Challenge 2.3: Compare the results

Get the files (both alignments and html files) to your own laptop and visualize the results, by opening the html files with your browser and the alignment files with seaview or the viewer you used above.

On your own laptop, go inside the folder where you want to import the files. Use scp. On some OS it is necessary to escape the wildcard *. If the output says something about no matches found, try that.

As before, if you do not have access to a terminal on your windows laptop, use MobaXterm and Session > SFTP to copy files to your computer.

Trimming with ClipKIT

ClipKIT is one of the more recent tools to trim multiple sequence alignments. In a nutshell, it tries to preseve phylogenetically-informative sites, rather than trimming gappy regions.
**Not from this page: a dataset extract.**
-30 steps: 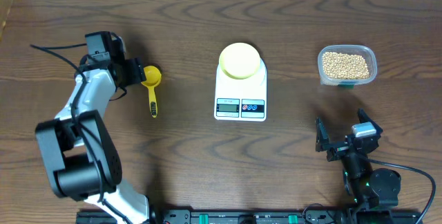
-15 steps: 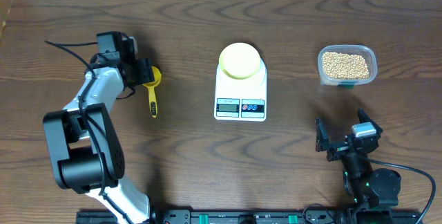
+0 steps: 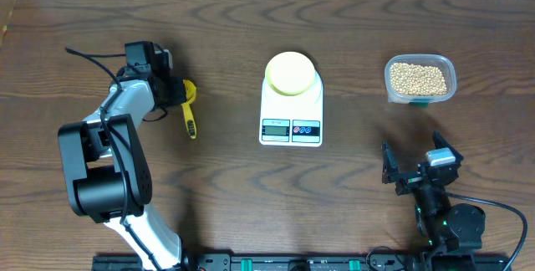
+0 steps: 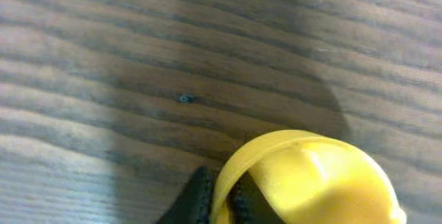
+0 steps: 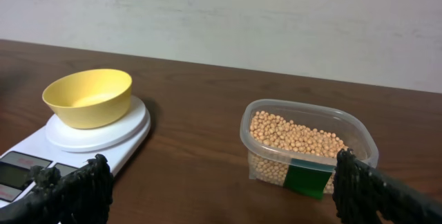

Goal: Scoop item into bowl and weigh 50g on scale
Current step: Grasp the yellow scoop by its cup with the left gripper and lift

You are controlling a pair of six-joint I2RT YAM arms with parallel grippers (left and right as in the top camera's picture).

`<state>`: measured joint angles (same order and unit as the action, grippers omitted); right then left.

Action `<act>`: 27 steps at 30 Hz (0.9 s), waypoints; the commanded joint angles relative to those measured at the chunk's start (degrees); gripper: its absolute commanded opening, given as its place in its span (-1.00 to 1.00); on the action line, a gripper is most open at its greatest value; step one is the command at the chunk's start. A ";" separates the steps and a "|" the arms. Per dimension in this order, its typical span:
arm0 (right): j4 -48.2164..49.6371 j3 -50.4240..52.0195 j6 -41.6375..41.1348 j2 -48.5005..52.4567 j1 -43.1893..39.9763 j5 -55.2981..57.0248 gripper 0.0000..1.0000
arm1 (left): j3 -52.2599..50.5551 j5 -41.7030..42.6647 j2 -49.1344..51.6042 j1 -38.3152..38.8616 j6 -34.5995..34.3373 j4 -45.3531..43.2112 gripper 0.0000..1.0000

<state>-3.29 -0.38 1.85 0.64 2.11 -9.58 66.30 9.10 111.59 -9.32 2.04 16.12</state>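
The pale yellow bowl sits empty on the white scale at the table's middle. The item, tan beans, fills a clear plastic tub at the right. A yellow scoop lies left of the scale, its handle pointing toward the front. My left gripper is shut on the rim of the scoop's cup, one finger on each side of the wall. My right gripper stands open and empty near the front right, facing the tub.
The tub has a green label on its near side. Bare wooden table lies between the scale and the tub and in front of the scale. A pale wall runs behind the table's far edge.
My left gripper has moved right onto the scoop's cup and shut on its rim. The scoop has shifted slightly right and turned. The right arm has not moved.
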 commanded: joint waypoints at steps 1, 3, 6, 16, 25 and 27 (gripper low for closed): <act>-0.24 0.07 -0.96 -0.22 -0.31 -0.37 0.99 | 0.79 0.57 0.22 -0.28 -3.91 -0.52 -0.85; -0.24 0.07 -0.96 -0.22 -0.31 -0.37 0.99 | 1.20 0.57 -2.47 -0.28 -7.65 -1.25 -0.85; -0.24 0.07 -0.96 -0.22 -0.31 -0.37 0.99 | 1.55 0.57 -7.65 -0.28 -13.86 -2.45 -0.85; -0.24 0.07 -0.96 -0.22 -0.31 -0.37 0.98 | 1.55 0.57 -24.04 -0.20 -42.07 -6.38 -0.84; -0.24 0.07 -0.96 -0.22 -0.31 -0.37 0.98 | 1.55 0.98 -25.14 1.07 -53.42 -6.47 -0.85; -0.24 0.07 -0.52 -0.22 -0.31 0.52 0.98 | 1.55 0.98 -25.14 1.46 -53.42 -6.62 -0.85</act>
<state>-3.31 -0.38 1.85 0.64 2.11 -9.58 67.22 9.21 86.26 -8.75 -47.27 9.78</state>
Although it also has multiple options and modes, you will only use the default mode, smart-gap.

Challenge 2.4: Use ClipKIT

To get an idea of the modes and options, load the ClipKIT module and look at the help page:

BASH 

module load ClipKIT
clipkit -h

Then run ClipKIT, explicitly using the smart-gap mode. Compare how much ClipKIT has trimmed the original alignment compared to trimAl.

BASH 

module load ClipKIT
clipkit -h

BASH 

clipkit <input aln> -m <mode> -l -o <output file>

OUTPUT 

---------------------
| Output Statistics |
---------------------
Original length: 2043
Number of sites kept: 1543
Number of sites trimmed: 500
Percentage of alignment trimmed: 24.474%

Execution time: 0.379s

Comparing all the results

Import the data and inspect the three alignments.
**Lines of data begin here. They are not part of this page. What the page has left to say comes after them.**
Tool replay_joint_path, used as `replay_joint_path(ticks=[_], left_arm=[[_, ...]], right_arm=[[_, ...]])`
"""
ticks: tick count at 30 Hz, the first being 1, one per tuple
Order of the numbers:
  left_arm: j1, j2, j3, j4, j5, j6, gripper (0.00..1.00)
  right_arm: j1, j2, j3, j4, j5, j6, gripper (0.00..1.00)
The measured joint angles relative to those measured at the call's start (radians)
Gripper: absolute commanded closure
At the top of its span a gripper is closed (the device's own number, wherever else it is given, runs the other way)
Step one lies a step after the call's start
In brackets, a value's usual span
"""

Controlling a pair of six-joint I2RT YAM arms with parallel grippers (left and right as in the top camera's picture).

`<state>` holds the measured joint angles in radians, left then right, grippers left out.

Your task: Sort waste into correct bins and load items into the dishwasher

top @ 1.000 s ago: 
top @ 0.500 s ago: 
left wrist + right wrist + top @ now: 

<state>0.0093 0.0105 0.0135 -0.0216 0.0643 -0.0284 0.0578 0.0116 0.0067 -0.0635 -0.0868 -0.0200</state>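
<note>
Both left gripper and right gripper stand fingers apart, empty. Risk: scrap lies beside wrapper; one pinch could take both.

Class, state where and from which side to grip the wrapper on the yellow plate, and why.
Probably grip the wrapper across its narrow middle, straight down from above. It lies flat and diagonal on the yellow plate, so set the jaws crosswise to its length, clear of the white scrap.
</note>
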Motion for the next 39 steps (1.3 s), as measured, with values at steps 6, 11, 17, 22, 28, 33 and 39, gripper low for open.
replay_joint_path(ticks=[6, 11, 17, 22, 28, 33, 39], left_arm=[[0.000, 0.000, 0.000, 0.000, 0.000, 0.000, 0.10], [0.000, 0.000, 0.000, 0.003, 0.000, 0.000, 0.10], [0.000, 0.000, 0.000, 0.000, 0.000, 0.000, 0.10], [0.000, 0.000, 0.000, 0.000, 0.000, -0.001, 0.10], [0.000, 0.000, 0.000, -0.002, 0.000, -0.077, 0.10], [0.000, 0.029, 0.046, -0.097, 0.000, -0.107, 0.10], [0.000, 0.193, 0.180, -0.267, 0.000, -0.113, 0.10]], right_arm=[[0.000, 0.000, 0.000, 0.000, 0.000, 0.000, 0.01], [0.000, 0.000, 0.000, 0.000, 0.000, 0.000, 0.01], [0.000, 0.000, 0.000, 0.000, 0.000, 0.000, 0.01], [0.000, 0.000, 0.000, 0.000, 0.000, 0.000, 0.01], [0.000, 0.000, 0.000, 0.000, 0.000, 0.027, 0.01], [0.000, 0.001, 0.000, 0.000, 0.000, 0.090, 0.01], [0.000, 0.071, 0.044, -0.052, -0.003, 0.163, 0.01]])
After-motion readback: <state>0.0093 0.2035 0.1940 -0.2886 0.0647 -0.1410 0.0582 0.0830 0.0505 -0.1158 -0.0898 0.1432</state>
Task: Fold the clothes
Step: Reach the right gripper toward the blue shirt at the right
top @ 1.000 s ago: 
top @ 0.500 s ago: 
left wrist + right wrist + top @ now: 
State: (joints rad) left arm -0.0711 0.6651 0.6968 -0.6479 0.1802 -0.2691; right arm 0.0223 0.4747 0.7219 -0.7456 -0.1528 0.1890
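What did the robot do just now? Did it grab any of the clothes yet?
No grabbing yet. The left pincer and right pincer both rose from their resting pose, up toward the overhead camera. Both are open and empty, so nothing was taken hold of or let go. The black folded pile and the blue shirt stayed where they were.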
Challenge 2.5: Import data and compare results

Copy the alignment file and visualize with seaview or the web-based visualization tool.

Use scp as above.

Then use seaview or another viewer to visualize and compare results.

The three alignments on top of each other look like this. Click on this link to better see the figure.

Alignments shown in seaview

It is of course difficult to draw conclusions based on this figure, but can you spot some trends? What alignment is more likely to generate good results?